Understanding Spark: Part 4: Operations

1. How to specify the resources needed while submitting the spark applicaiton?

  • While submitting an application, it is necessary to specify which mode it will run on, using --master parameter.

    • yarn
    • mesos
    • local
    • spark
  • Once deployment mode is specified, number of executors can be specified using

    • --num-executors n
  • CPU and memory requirements for executors can be specified.

    • --executor-memory ( for example 20G )
    • --total-executor-cores n

      -Driver cpu and memory requirements can be specified using

    • --driver-memory ( for example 2G )
    • --driver-cores n
  • More examples can be found at http://spark.apache.org/docs/latest/submitting-applications.html

2. What is difference between deploy-mode, client and cluster?

  • deploy-mode is used to specify the location where the driver is going to run.

    • --deploy-mode client/cluster
  • For client mode, the driver will run on client machine, mostly from the machine from where the spark application is deployed. This is the default mode and only mode when using interactive mode.
  • For cluster mode, the driver will run on one of the machines/workers on the cluster. This is the recommended mode when running in batch mode.

3. Can the resources be allocated to Spark applications dynamically?

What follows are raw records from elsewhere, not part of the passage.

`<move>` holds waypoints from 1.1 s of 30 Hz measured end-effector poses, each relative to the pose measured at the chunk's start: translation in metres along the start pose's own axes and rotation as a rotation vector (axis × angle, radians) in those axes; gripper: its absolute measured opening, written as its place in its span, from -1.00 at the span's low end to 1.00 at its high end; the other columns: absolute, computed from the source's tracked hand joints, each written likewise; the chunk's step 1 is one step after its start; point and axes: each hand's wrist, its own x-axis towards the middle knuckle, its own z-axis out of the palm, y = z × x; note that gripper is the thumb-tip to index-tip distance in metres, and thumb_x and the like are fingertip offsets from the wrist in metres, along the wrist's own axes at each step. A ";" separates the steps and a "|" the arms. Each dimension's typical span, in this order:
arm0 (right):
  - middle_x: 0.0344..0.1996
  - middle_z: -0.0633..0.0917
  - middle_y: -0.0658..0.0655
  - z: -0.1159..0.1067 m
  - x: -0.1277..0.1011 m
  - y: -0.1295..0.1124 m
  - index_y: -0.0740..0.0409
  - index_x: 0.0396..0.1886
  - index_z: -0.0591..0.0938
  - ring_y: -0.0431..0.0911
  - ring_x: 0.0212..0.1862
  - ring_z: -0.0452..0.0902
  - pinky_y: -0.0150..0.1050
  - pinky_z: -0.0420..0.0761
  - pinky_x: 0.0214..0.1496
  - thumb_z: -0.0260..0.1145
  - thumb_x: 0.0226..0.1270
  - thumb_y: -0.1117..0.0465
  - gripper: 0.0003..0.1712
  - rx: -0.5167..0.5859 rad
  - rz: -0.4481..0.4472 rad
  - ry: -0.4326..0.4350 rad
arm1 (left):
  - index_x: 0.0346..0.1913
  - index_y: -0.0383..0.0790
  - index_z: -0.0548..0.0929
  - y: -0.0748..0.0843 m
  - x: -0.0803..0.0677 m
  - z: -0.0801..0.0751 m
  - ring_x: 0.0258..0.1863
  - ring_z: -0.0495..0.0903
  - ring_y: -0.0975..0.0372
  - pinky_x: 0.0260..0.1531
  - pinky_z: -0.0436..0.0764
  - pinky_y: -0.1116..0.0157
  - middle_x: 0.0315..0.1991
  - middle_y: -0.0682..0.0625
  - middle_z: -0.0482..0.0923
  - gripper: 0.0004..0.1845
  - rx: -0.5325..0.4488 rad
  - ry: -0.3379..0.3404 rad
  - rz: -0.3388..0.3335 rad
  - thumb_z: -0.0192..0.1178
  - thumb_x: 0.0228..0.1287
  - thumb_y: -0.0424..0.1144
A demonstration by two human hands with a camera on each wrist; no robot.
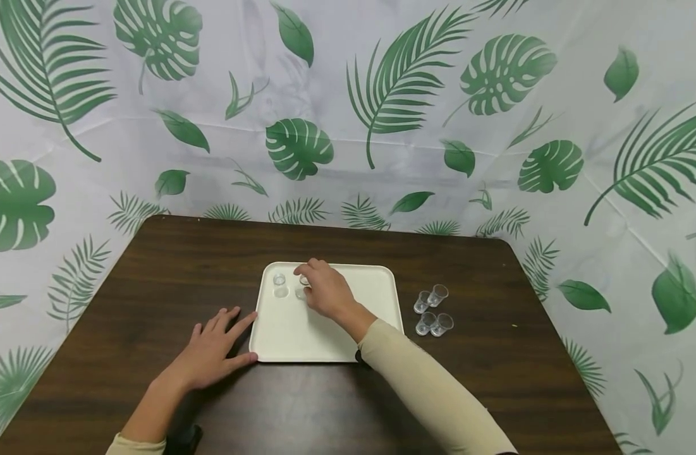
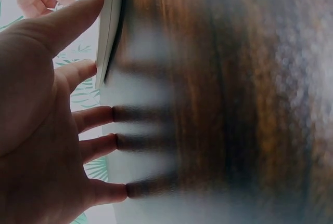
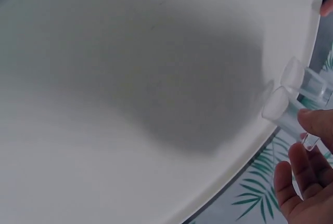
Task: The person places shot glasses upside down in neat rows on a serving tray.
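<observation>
So the right hand (image 1: 325,292) is over the far left part of the white tray (image 1: 348,341), fingers curled around a small clear cup (image 3: 285,110) and pinching it near its top. The cup is standing on the tray, up near the far edge. Another clear cup (image 1: 279,279) sits just beside it, closer to the tray's far left corner, apart from the hand.

The left hand (image 1: 213,349) lies flat on the dark wooden table (image 1: 154,278), fingers straight and spread. The thumb and index fingertip are touching the tray's left edge near its near left corner, and it's not holding anything.

Off the tray's right edge there's a little bunch of four more clear cups (image 1: 432,309) on the table, close together. A leaf-print cloth (image 1: 382,95) hangs behind the table's far edge and down both sides.
</observation>
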 end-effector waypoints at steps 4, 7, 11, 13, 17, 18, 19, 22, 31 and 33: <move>-0.07 0.62 -0.01 0.001 0.002 0.000 -0.02 0.12 0.62 -0.07 0.03 0.54 -0.17 0.53 0.03 0.36 0.23 0.35 -0.55 0.014 -0.010 0.004 | 0.49 -0.02 0.28 0.000 0.000 -0.003 0.37 0.12 -0.33 0.06 0.10 -0.50 0.41 -0.33 0.19 -0.12 0.006 -0.013 -0.006 0.15 0.21 0.37; -0.06 0.64 -0.01 0.002 0.003 -0.001 -0.01 0.12 0.62 -0.05 0.05 0.53 -0.14 0.47 0.08 0.36 0.24 0.35 -0.56 0.018 -0.018 0.003 | 0.49 -0.01 0.27 0.001 0.000 -0.004 0.37 0.12 -0.34 0.06 0.09 -0.50 0.41 -0.33 0.18 -0.11 0.008 -0.021 -0.015 0.14 0.20 0.38; -0.06 0.65 -0.02 0.003 0.004 -0.002 -0.02 0.11 0.63 -0.06 0.07 0.54 -0.12 0.43 0.08 0.38 0.23 0.34 -0.56 0.009 -0.029 0.028 | 0.50 -0.01 0.27 -0.001 0.000 -0.004 0.37 0.11 -0.34 0.06 0.08 -0.50 0.41 -0.33 0.17 -0.12 0.010 -0.014 -0.022 0.16 0.21 0.36; -0.06 0.65 -0.02 0.004 0.004 -0.002 -0.02 0.10 0.63 -0.06 0.08 0.54 -0.12 0.42 0.08 0.39 0.22 0.34 -0.56 0.013 -0.033 0.036 | 0.49 -0.01 0.27 -0.001 -0.001 -0.004 0.37 0.12 -0.34 0.06 0.09 -0.50 0.41 -0.33 0.18 -0.12 0.015 -0.011 -0.020 0.16 0.21 0.36; -0.06 0.65 -0.01 0.007 0.003 -0.003 -0.01 0.10 0.63 -0.06 0.09 0.54 -0.12 0.43 0.10 0.39 0.21 0.35 -0.56 0.021 -0.029 0.037 | 0.48 -0.03 0.30 0.000 -0.001 -0.004 0.36 0.15 -0.35 0.04 0.12 -0.50 0.40 -0.34 0.20 -0.12 0.017 -0.006 -0.010 0.17 0.20 0.36; -0.05 0.66 -0.01 0.007 0.003 -0.003 -0.01 0.10 0.63 -0.06 0.10 0.54 -0.11 0.43 0.11 0.38 0.21 0.36 -0.56 0.023 -0.024 0.035 | 0.48 -0.03 0.30 0.001 -0.001 -0.004 0.36 0.15 -0.34 0.05 0.12 -0.50 0.40 -0.34 0.20 -0.12 0.016 -0.006 -0.008 0.17 0.20 0.36; -0.05 0.66 -0.01 0.008 0.002 -0.003 -0.01 0.11 0.63 -0.07 0.10 0.53 -0.11 0.42 0.13 0.37 0.21 0.36 -0.55 0.022 -0.018 0.031 | 0.48 -0.03 0.30 0.002 -0.001 -0.003 0.36 0.14 -0.34 0.05 0.11 -0.50 0.40 -0.34 0.20 -0.12 0.014 -0.005 -0.007 0.17 0.20 0.36; 0.00 0.65 0.00 0.009 0.000 -0.001 -0.02 0.15 0.61 -0.07 0.14 0.52 -0.12 0.41 0.18 0.36 0.23 0.34 -0.53 0.023 0.004 0.012 | 0.48 -0.03 0.30 0.003 -0.001 -0.001 0.37 0.14 -0.34 0.06 0.11 -0.50 0.40 -0.34 0.20 -0.13 0.004 -0.004 -0.004 0.17 0.21 0.35; 0.04 0.64 0.04 -0.011 -0.008 0.015 0.00 0.22 0.58 -0.09 -0.05 0.60 -0.08 0.48 0.05 0.31 0.32 0.28 -0.54 0.130 0.008 0.054 | 0.50 -0.01 0.27 0.000 0.000 0.001 0.39 0.11 -0.32 0.08 0.09 -0.49 0.42 -0.32 0.18 -0.13 -0.002 -0.001 -0.003 0.15 0.22 0.35; 0.02 0.63 0.08 -0.018 -0.012 0.021 0.04 0.21 0.58 -0.06 -0.11 0.61 -0.05 0.48 0.00 0.31 0.32 0.31 -0.55 0.188 0.008 0.081 | 0.50 -0.01 0.27 -0.001 0.000 0.001 0.39 0.11 -0.32 0.08 0.10 -0.49 0.42 -0.31 0.18 -0.13 0.003 -0.003 -0.005 0.16 0.23 0.34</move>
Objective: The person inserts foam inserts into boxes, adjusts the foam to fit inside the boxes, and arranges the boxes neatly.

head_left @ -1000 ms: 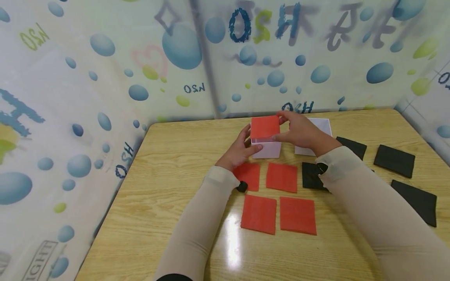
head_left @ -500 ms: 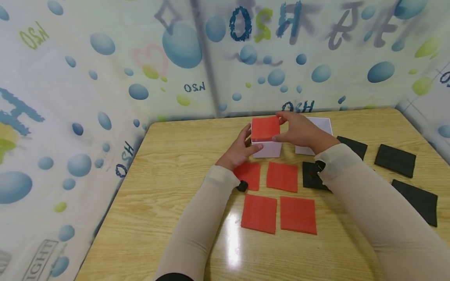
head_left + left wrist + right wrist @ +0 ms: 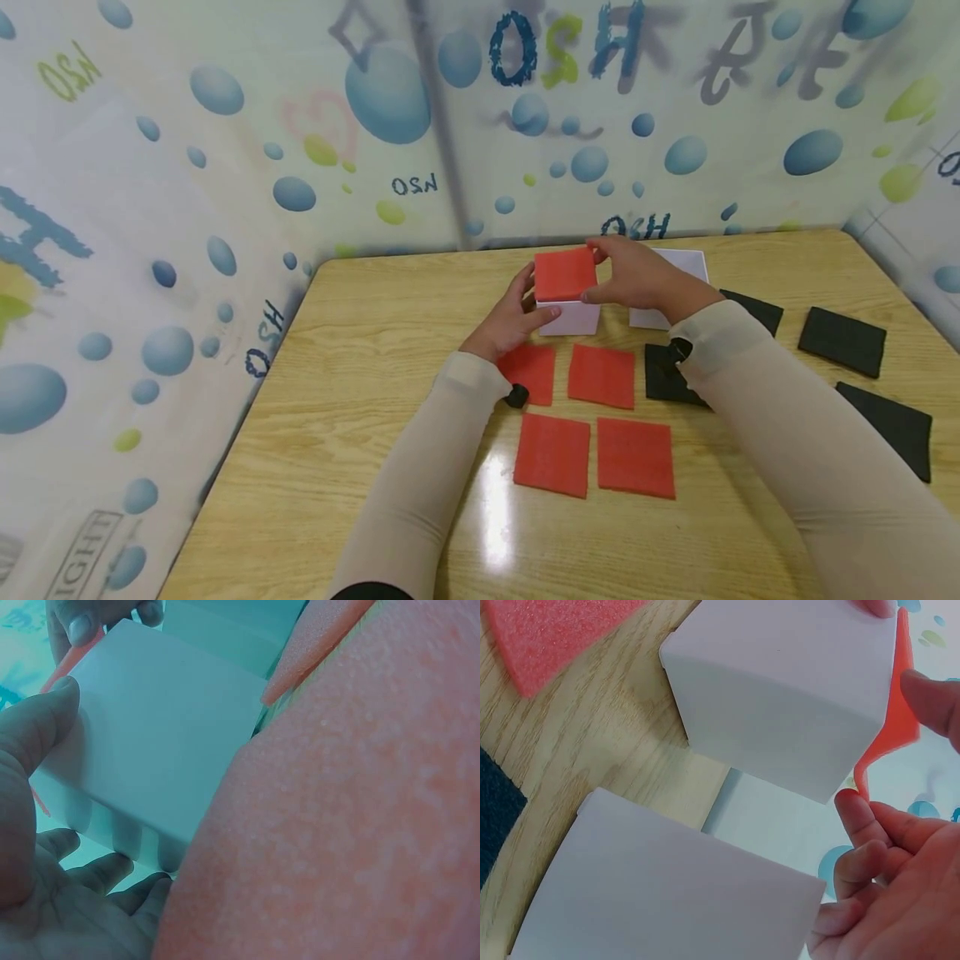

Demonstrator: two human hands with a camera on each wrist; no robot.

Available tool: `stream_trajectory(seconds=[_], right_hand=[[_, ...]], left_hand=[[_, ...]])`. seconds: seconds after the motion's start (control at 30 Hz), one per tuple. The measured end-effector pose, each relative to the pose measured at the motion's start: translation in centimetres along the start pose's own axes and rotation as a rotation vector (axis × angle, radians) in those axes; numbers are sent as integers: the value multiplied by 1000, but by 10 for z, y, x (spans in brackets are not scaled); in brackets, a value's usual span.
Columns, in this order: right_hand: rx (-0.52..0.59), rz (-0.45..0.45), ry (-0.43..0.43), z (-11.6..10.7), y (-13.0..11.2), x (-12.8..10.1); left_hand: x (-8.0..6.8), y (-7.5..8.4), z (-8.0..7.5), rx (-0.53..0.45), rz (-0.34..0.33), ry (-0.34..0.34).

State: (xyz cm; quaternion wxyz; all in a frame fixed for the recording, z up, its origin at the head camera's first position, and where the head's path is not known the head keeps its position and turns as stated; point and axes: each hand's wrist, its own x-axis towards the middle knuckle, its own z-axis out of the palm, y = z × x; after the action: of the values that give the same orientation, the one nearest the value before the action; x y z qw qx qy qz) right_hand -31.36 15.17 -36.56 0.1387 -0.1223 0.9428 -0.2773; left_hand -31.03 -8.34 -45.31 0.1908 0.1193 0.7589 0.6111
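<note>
A white open-topped box [image 3: 568, 319] stands near the table's far edge. My left hand [image 3: 507, 317] grips it from the left, thumb on its near face and fingers along its side. Over the box's mouth lies a red foam square [image 3: 564, 275], which hides the inside. Its right edge is between the thumb and fingers of my right hand [image 3: 637, 279]. In the right wrist view the red foam square [image 3: 901, 712] bends at the box's rim, with my fingertips [image 3: 851, 806] at its corner.
A second white box [image 3: 686, 268] stands just right of the first, partly behind my right hand. Several red foam squares [image 3: 636, 458] lie in front. Several black foam squares [image 3: 842, 342] lie to the right, some partly under my right arm. A patterned curtain [image 3: 375, 167] hangs behind the table.
The red foam square's near edge has come down to the box's front rim, covering the strip of box interior that showed before. Both hands stay almost in place.
</note>
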Motion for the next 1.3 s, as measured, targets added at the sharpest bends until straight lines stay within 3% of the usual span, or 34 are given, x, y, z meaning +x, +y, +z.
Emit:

  • Yes, spark application can be configured to use resources dynamically. In this case a minimumm and maximum number of executors need to be specified. So, the spark application can gracefully decommission executors if not in use, but can not go below the minimum number of executors. Similarily, it can request for more executors but can not exceed maximum number of executors configured. To begin with an initial number of executors are also defined.
  • The following properties need to be configured for dynamic allocation

    • spark.dynamicAllocation.enabled = true
    • spark.shuffle.service.enabled = true
    • spark.dynamicAllocation.initialExecutors = 3 (Initial number of executors to run if dynamic allocation is enabled, this is same as "spark.dynamicAllocation.minExecutors")
    • spark.dynamicAllocation.minExecutors = 3 (executors number will come to this number if executors are not in use, after 60 sec(default), controlled by "spark.dynamicAllocation. executorIdleTimeout")
    • spark.dynamicAllocation.maxExecutors = 30 (maximum executors that job can request) ***
  • In dynamic allocation, spark request for new resources when the backlog time exceeds the time configured by spark.dynamicAllocation.schedulerBacklogTimeout. Also continues to trigger requests for new resources if the backlog continues and can be defined by spark.dynamicAllocation.sustainedSchedulerBacklogTimeout
  • The resources requested by spark increases exponentially, for example the pplication will add 1 executor in the first round, and then 2, 4, 8 and so on executors in the subsequent rounds.
  • More detailed explanation is given at https://spark.apache.org/docs/latest/job-scheduling.html#dynamic-resource-allocation

4. On which port the web UI for spark application run for monitoring the spark applications?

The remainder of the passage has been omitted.